-------- STORED DATA

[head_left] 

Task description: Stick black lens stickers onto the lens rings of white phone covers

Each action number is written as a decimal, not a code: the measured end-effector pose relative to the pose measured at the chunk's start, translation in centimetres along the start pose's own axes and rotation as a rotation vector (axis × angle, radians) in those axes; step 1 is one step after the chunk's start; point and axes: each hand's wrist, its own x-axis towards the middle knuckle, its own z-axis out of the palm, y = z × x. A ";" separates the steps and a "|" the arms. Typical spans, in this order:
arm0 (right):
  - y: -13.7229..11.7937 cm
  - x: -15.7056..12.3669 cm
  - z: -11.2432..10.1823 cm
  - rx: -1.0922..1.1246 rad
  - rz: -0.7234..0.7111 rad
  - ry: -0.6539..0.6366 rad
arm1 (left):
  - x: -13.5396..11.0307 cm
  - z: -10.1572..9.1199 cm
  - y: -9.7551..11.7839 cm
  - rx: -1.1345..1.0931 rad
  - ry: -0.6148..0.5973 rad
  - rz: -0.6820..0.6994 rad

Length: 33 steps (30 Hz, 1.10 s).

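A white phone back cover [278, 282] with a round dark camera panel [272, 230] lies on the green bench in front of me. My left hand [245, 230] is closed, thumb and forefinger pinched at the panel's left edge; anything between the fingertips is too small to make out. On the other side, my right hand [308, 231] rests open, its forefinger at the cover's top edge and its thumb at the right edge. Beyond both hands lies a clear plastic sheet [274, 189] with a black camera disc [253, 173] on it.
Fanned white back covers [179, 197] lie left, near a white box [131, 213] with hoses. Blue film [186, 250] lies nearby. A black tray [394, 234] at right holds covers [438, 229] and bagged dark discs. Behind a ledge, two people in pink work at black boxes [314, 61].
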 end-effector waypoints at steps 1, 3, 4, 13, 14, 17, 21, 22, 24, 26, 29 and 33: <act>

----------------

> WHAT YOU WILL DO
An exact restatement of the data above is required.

> EXERCISE SOLUTION
[head_left] 

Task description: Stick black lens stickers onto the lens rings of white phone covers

Each action number is written as a decimal, not a code: the measured end-effector pose relative to the pose measured at the chunk's start, translation in centimetres along the start pose's own axes and rotation as a rotation vector (axis × angle, radians) in those axes; step 1 is one step after the chunk's start; point and axes: each hand's wrist, its own x-axis towards the middle knuckle, its own z-axis out of the palm, y = z × x. A ";" separates the steps and a "|" the arms. Typical spans, in this order:
arm0 (right):
  - y: -13.7229..11.7937 cm
  - x: -15.7056..12.3669 cm
  - z: -11.2432..10.1823 cm
  - rx: -1.0922..1.1246 rad
  - rz: -0.7234..0.7111 rad
  - ry: -0.6539..0.6366 rad
arm1 (left):
  - x: -13.5396..11.0307 cm
  - z: -10.1572..9.1199 cm
  - y: -9.7551..11.7839 cm
  - rx: -1.1345..1.0931 rad
  - ry: -0.6148..0.5973 rad
  - rz: -0.6820..0.6994 rad

Length: 33 steps (30 Hz, 1.10 s).

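A white phone back cover [278, 282] with a round dark camera panel [272, 230] lies on the green bench in front of me. My left hand [245, 230] is closed, thumb and forefinger pinched at the panel's left edge; anything between the fingertips is too small to make out. On the other side, my right hand [308, 231] rests open, its forefinger at the cover's top edge and its thumb at the right edge. Beyond both hands lies a clear plastic sheet [274, 189] with a black camera disc [253, 173] on it.
Fanned white back covers [179, 197] lie left, near a white box [131, 213] with hoses. Blue film [186, 250] lies nearby. A black tray [394, 234] at right holds covers [438, 229] and bagged dark discs. Behind a ledge, two people in pink work at black boxes [314, 61].
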 end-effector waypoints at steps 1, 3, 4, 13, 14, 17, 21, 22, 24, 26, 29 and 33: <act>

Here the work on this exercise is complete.